Em uma conversa de 57 minutos e seis segundos, o dono da JBS, Joesley Batista, grava o deputado federal Rodrigo Rocha Loures (PMDB-PR), homem de confiança do presidente Michel Temer, interferindo a seu favor em uma disputa entre a Empresa Produtora de Energia (EPE), que Joesley comprou em 2015 em Cuiabá, e a Petrobras. 

No encontro em Brasília, o deputado pede, por telefone, ao presidente interino do Conselho Administrativo de Defesa Econômica (CADE), Gilvandro Araújo, para que analise uma questão de interesse de Joesley “com carinho”. Ao fim do encontro, Joesley oferece a Loures uma propina de 5%. O grampo integra a delação premiada firmada pelo empresário com a Procuradoria Geral da República (PGR).

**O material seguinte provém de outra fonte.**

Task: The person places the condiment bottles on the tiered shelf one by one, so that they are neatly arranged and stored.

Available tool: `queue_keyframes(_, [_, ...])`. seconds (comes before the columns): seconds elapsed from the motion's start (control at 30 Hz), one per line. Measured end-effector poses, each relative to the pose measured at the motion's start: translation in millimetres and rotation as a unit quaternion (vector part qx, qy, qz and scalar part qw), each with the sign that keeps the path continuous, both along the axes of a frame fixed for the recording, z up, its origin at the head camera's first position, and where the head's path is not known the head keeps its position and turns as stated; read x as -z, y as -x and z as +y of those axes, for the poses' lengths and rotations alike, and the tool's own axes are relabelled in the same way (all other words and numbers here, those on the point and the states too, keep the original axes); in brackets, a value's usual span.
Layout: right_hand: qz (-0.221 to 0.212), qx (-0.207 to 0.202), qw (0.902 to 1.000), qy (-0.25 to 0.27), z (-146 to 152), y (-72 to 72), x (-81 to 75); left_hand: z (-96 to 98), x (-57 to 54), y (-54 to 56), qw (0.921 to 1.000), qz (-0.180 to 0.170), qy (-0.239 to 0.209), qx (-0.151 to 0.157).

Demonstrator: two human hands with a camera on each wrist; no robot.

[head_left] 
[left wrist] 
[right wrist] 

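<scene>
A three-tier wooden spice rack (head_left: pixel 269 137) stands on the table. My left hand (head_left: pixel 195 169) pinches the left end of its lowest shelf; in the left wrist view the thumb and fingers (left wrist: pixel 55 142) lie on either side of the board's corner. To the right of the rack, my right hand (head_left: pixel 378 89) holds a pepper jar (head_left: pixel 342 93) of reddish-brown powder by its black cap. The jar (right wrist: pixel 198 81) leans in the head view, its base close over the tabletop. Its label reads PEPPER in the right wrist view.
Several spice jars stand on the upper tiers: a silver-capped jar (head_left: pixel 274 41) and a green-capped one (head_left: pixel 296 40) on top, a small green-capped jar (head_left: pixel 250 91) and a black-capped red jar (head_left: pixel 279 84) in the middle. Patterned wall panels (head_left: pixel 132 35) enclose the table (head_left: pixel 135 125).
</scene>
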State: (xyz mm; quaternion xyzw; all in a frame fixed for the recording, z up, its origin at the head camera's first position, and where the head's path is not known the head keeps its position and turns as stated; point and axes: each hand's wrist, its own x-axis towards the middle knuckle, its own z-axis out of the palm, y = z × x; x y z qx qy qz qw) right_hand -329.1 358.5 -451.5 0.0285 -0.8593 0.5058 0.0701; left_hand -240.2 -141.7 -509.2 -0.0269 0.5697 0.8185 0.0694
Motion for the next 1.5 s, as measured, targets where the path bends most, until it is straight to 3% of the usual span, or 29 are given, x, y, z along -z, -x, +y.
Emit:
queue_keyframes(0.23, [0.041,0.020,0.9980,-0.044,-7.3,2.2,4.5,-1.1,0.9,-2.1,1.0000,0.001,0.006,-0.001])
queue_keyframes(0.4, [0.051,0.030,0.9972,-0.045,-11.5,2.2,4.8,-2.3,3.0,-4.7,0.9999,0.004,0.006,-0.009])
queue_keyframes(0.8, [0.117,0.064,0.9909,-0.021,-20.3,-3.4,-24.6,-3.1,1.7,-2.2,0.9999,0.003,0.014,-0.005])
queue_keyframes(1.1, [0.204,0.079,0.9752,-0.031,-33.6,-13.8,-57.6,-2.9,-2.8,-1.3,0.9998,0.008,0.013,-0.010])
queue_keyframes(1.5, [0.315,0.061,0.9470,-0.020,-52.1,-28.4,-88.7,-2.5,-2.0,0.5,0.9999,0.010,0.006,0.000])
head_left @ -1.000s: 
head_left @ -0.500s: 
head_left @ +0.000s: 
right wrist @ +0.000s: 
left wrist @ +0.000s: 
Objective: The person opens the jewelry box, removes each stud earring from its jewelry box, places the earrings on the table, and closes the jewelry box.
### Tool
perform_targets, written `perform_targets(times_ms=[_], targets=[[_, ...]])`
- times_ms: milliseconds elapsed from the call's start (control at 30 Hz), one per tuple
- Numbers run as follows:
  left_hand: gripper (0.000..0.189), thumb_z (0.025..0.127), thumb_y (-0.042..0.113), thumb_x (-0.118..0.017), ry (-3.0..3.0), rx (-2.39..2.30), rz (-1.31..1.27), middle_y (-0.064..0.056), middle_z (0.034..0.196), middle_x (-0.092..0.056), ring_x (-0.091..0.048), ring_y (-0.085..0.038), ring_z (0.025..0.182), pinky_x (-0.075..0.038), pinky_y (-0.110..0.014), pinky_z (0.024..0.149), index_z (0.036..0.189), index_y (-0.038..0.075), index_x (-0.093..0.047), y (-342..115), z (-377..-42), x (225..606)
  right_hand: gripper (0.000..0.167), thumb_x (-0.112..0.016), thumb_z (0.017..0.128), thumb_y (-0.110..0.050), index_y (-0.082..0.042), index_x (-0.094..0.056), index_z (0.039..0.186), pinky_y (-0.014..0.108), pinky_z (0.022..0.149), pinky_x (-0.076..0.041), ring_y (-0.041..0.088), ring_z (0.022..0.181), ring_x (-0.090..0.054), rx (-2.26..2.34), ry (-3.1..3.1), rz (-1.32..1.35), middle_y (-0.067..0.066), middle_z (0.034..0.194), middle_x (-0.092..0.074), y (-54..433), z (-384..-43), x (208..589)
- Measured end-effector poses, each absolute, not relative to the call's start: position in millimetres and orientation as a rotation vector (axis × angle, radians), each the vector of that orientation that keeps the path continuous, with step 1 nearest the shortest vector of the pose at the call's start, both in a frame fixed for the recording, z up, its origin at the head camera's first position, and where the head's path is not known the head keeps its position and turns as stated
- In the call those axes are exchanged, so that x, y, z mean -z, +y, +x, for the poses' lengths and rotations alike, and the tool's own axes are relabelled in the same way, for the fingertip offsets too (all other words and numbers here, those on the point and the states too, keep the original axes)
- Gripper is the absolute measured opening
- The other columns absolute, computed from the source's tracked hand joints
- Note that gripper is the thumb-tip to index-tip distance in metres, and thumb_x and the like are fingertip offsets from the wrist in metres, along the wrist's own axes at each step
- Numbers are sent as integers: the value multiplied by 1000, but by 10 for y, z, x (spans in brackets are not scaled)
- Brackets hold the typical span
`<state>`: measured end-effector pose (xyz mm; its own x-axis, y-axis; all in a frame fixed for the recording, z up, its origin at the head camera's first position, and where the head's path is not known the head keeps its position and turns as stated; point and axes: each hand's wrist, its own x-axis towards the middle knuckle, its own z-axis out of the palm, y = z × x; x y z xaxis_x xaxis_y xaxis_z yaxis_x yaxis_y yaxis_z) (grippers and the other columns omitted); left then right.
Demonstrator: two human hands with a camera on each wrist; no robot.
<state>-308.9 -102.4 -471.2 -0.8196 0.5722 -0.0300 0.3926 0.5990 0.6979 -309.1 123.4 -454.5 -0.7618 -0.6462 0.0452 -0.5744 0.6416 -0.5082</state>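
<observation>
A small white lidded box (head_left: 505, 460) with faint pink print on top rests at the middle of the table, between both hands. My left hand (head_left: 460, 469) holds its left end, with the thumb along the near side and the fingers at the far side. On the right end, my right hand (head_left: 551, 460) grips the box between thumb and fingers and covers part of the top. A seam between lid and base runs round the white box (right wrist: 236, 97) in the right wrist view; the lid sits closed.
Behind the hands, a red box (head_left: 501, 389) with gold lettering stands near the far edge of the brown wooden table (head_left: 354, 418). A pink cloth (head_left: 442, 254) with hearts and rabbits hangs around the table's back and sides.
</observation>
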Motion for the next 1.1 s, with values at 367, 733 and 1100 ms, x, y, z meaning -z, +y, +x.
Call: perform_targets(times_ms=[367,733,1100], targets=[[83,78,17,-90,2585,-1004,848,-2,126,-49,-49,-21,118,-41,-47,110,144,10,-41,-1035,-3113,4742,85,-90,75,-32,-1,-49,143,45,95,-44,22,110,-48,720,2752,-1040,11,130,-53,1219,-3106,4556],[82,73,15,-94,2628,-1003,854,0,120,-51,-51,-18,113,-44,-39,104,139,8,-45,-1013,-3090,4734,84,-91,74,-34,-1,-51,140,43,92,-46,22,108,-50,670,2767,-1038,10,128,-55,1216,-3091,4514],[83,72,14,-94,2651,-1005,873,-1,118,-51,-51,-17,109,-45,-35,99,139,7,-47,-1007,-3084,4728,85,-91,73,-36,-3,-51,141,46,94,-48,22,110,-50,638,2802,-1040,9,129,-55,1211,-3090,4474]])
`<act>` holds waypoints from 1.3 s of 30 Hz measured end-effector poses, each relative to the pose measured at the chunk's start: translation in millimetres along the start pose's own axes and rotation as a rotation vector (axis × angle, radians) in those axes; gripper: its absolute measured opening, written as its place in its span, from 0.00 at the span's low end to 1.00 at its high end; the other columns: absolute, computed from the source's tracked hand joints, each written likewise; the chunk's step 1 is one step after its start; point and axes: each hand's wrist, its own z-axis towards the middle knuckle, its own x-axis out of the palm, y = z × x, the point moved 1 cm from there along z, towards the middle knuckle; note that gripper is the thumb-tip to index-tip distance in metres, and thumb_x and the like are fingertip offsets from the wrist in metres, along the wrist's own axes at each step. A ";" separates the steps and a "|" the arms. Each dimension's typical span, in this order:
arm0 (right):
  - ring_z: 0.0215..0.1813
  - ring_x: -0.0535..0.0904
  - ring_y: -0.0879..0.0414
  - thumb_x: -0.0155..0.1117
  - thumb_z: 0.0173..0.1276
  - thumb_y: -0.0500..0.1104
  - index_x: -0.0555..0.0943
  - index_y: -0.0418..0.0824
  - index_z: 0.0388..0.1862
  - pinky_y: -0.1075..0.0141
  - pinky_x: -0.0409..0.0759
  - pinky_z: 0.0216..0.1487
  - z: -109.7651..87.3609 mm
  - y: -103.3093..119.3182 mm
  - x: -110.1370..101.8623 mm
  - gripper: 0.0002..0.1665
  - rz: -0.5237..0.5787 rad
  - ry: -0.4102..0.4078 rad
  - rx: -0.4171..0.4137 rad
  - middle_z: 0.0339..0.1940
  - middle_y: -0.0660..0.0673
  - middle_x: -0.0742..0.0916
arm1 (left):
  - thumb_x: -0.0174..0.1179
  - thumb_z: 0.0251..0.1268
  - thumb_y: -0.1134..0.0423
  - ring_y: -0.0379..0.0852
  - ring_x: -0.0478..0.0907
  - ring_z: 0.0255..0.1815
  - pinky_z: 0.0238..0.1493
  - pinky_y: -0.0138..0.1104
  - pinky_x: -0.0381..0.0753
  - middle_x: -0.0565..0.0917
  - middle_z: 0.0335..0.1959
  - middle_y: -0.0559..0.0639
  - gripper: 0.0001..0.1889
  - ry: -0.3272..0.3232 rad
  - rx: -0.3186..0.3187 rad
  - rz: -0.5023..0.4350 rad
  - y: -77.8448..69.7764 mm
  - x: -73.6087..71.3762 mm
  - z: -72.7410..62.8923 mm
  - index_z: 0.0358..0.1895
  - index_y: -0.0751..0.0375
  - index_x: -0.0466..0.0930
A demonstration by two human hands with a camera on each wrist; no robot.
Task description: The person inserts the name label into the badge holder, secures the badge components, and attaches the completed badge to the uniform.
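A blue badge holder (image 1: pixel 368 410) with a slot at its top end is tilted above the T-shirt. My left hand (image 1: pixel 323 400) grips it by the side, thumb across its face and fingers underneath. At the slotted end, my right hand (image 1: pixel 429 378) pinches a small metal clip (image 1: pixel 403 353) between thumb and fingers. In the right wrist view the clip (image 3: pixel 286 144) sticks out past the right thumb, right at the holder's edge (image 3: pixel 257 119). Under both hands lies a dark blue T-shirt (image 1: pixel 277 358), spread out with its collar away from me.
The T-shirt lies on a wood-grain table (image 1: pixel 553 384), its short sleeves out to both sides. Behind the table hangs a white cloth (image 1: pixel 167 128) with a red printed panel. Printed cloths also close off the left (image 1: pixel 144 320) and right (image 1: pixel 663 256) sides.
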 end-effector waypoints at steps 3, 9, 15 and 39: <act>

O LIVRE transcreveu parte da conversa, divulgada nesta sexta-feira (19) após a retirada do sigilo dos processos, promovida pelo ministro Edson Fachin, do Supremo Tribunal Federal (STF). A transcrição é literal. 

No início, Joesley explica a questão a Loures:

– É o seguinte é a EPE de Cuiabá, é Empresa Produtora de Energia, EPE de Cuiabá. A EPE de Cuiabá, ela tem um gasoduto que vai até a Bolívia. O que aconteceu? A Petrobras foi lá e comprou todo o gás. E aí, a minha EPE só vive do gás da Bolívia. Que que acontece? Toda hora que a energia sobe de preço, que dá pra mim rodar, que eu preciso do gás, a Petrobras também precisa do gás, a Petrobras pega o gás tudo e eu fico sem o gás.

– E aí você não pode rodar tua…? – diz Loures.

– Eu nunca rodo, porque quando o preço tá baixo, eu não rodo porque o preço tá baixo, quando o preço tá bom, eu não rodo porque não tem o gás. Aí nós entramos com uma reclamação dizendo o seguinte, ô Cade [Conselho Administrativo de Defesa Econômica], a Petrobras está monopolizando o gás, ela simplesmente chegou lá e comprou todo o gás, e eu fiquei sem gás.

– Tá.

– Eu disse o seguinte, me dá uma liminar que no fundo tudo o que eu preciso é o seguinte… – continua Joesley.

– É uma quantidade, uma cota… – interrompe Loures.

– É uma cota…

– Ou acesso…

– Tudo o que eu preciso é que a Petrobras saísse da minha vida. Eu não preciso da Petrobras. É que ela não comprasse tudo. Eu tenho meu gasoduto próprio, eu tenho meu contrato com a Bolívia, o boliviano me vende, só tem que a Petrobras deixar.

– Mas tem alguma coisa lá, Joesley, tipo um direito de passagem, uma ligação…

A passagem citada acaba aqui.